* _The problem_
Retype the lines below exactly, but only those from the line that has "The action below" through the line that has "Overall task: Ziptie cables". Omit every picture.

Dataset items:
· · · ·

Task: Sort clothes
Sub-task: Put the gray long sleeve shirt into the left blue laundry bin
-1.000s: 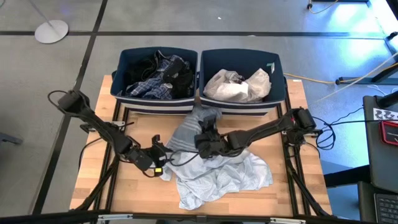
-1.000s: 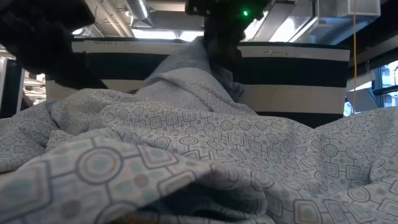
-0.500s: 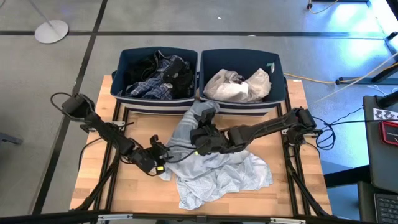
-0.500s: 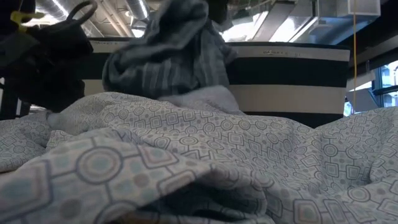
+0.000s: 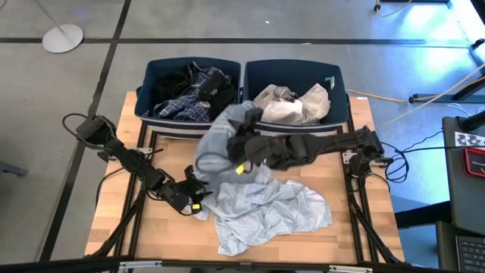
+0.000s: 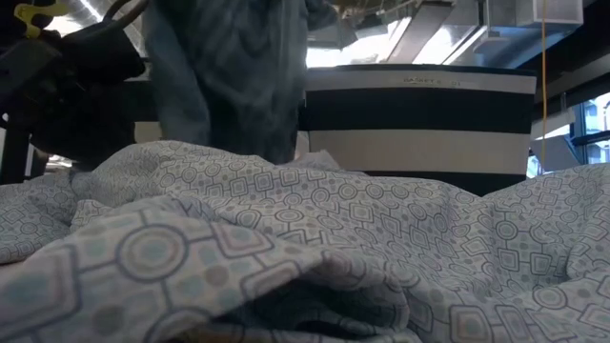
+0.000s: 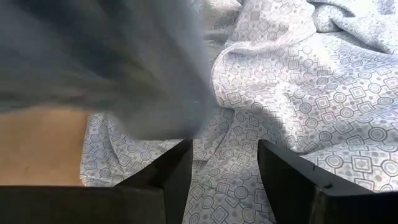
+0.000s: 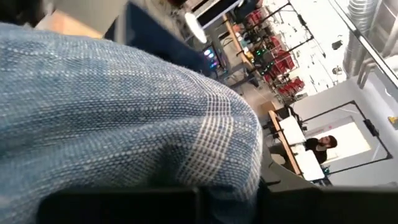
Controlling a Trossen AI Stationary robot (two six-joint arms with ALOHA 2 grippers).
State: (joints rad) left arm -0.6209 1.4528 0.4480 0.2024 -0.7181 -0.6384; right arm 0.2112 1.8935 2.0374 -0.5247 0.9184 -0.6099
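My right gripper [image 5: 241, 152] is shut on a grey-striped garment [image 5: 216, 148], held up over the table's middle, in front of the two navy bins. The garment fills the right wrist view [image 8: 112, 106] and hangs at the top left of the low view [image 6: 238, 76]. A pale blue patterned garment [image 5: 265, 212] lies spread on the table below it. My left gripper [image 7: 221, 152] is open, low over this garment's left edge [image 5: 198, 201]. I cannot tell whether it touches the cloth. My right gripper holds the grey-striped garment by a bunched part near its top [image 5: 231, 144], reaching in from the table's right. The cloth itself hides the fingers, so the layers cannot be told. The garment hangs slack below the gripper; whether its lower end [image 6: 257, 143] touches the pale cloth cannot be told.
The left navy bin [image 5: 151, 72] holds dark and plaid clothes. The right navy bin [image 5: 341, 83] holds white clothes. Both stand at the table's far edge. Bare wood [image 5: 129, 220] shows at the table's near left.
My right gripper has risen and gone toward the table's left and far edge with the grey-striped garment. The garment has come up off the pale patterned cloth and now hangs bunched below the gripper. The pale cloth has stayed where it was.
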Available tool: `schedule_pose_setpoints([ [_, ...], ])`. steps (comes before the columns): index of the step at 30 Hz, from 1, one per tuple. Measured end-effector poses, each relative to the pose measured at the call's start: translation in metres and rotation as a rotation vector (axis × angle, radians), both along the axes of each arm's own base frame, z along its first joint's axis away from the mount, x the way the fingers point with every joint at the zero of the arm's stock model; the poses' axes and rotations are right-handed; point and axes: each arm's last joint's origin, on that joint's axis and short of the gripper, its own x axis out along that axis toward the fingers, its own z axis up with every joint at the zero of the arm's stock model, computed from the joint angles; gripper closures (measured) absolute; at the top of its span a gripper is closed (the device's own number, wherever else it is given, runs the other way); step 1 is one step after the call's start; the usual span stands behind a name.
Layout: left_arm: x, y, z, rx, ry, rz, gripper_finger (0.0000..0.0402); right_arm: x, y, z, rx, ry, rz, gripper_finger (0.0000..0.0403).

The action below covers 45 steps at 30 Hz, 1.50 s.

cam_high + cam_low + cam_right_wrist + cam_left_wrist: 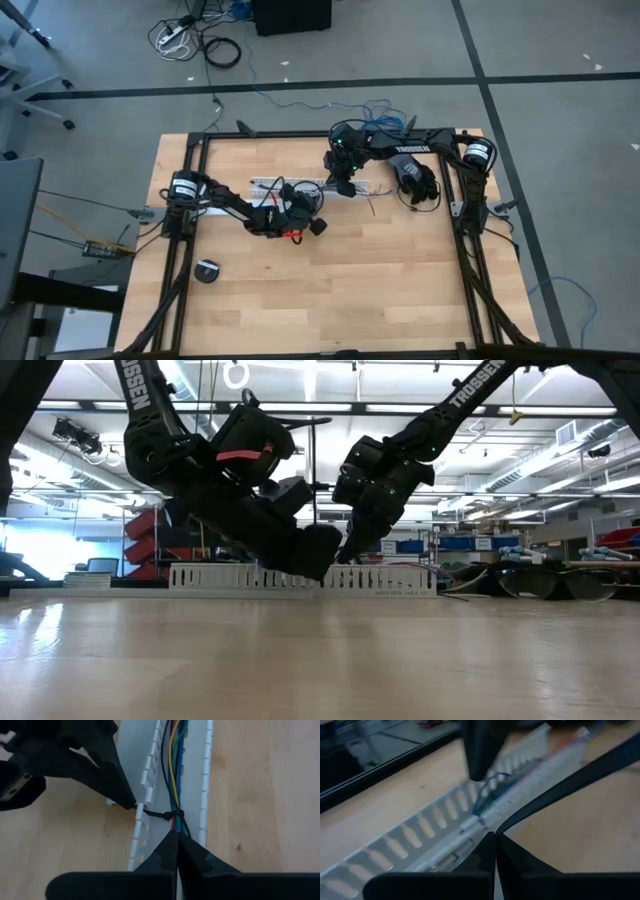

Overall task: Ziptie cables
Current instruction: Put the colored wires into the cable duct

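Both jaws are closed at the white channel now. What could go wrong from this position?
1. The ziptie is already looped around the cables inside the white channel; a hard pull by the left gripper may lift the channel.
2. The right gripper, shut and right against the bundle, could snag a wire when retreating.

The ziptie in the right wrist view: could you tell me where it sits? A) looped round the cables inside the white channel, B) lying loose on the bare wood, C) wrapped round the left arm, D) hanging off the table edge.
A: the ziptie is cinched round the cables between the walls of the white channel, its tail reaching out through a slot.
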Motion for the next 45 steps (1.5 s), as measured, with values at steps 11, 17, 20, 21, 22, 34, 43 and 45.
schedule_pose_setpoints([
  [11, 0.001, -0.01, -0.001, 0.18, 0.218, -0.246, 0.0367, -0.002, -0.004, 0.0, 0.006, 0.004, -0.011, 0.0398],
  [17, 0.0, -0.01, 0.002, 0.207, 0.257, -0.272, 0.0297, -0.003, -0.005, 0.0, 0.015, 0.01, -0.03, 0.0397],
  [20, -0.004, -0.01, 0.011, 0.214, 0.297, -0.264, 0.0264, -0.003, -0.005, -0.001, 0.017, 0.016, -0.03, 0.0397],
  [21, -0.006, -0.011, 0.017, 0.217, 0.298, -0.259, 0.0255, -0.004, -0.005, -0.001, 0.018, 0.017, -0.03, 0.0397],
  [22, -0.008, -0.011, 0.024, 0.219, 0.305, -0.254, 0.0247, -0.004, -0.005, -0.001, 0.018, 0.017, -0.03, 0.0397],
  [34, -0.054, -0.028, 0.086, 0.139, 0.424, -0.309, 0.0202, -0.006, 0.001, 0.02, -0.044, -0.004, -0.079, 0.0396],
  [43, -0.103, -0.034, 0.1, 0.062, 0.643, -0.278, 0.0204, 0.015, 0.05, 0.039, -0.091, -0.102, 0.064, 0.0396],
  [45, -0.115, -0.035, 0.098, 0.046, 0.657, -0.267, 0.0204, 0.021, 0.067, 0.039, -0.081, -0.114, 0.099, 0.0396],
])
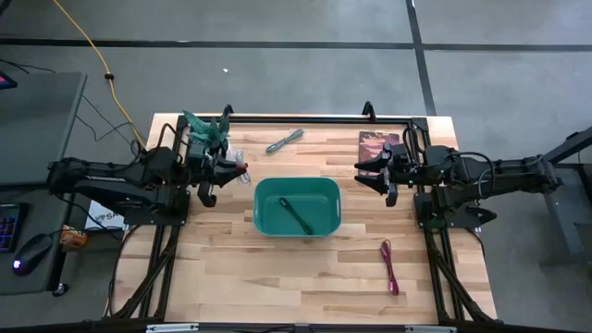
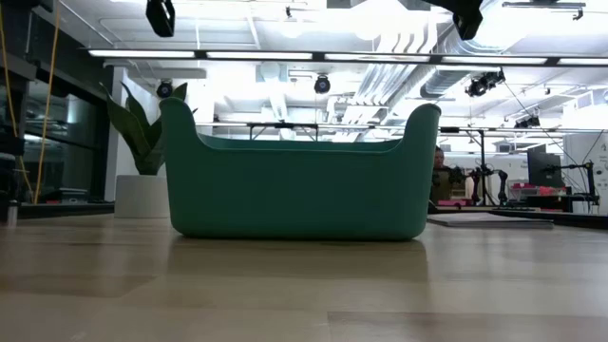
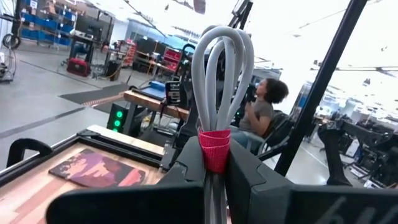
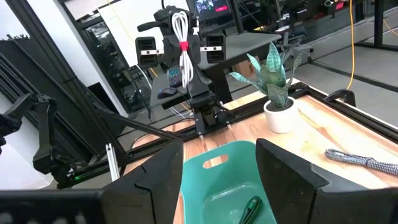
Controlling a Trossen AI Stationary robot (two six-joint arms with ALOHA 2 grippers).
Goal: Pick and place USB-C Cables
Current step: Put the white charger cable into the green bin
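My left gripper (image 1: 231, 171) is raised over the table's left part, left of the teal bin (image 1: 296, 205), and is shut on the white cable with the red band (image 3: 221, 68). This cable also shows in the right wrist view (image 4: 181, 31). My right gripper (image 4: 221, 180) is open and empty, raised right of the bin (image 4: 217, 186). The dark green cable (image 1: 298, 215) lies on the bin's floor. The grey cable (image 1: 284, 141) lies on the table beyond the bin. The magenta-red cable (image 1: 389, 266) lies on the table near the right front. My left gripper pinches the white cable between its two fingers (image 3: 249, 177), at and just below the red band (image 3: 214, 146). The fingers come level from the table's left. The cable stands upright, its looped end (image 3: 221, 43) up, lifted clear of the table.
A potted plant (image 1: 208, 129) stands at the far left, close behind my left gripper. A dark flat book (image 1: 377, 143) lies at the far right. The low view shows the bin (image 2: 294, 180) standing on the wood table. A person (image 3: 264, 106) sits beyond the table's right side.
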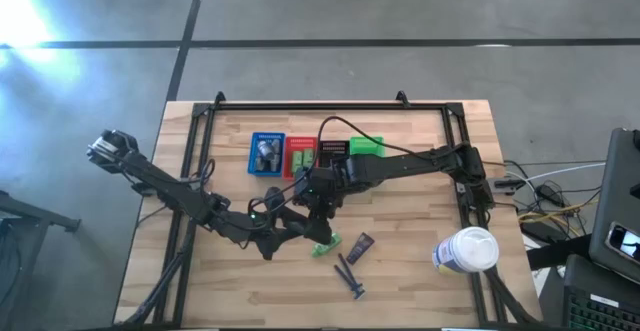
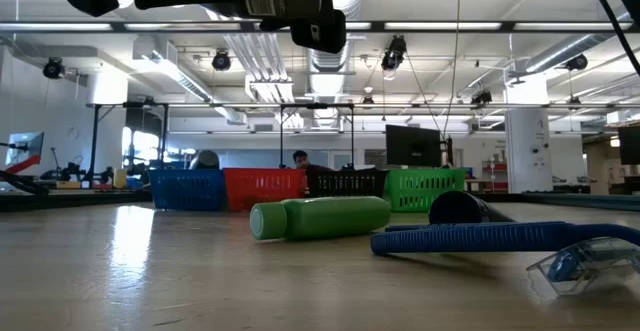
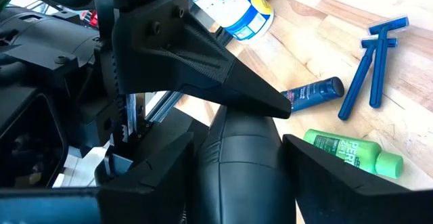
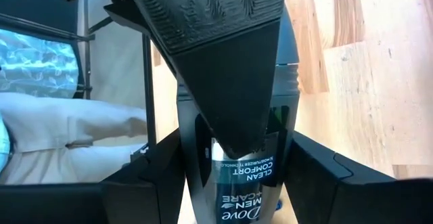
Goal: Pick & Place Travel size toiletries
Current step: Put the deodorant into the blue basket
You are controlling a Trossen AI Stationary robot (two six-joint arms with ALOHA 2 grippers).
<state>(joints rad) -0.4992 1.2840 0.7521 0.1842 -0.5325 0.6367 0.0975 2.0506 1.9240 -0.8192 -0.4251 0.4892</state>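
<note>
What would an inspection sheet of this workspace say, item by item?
Surface: wooden table inside a black frame.
Job's things: green tube, dark tube and two blue razors lie on the wood; a grey bottle is held above mid-table.
Clutter: white tub near the right edge; four baskets in a row at the back.
Grippers: left pincer and right pincer both closed on the grey bottle.
Cables: loose bundle beside the table's right side.
Surroundings: large hall with ceiling lights, concrete floor.
</note>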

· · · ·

* _Output for this task_
The action below covers 45 steps at 30 Hz, 1.50 s.

cam_high + cam_low + cam_right_wrist + cam_left_wrist: 

Overall task: Ziptie cables

No further answer is required.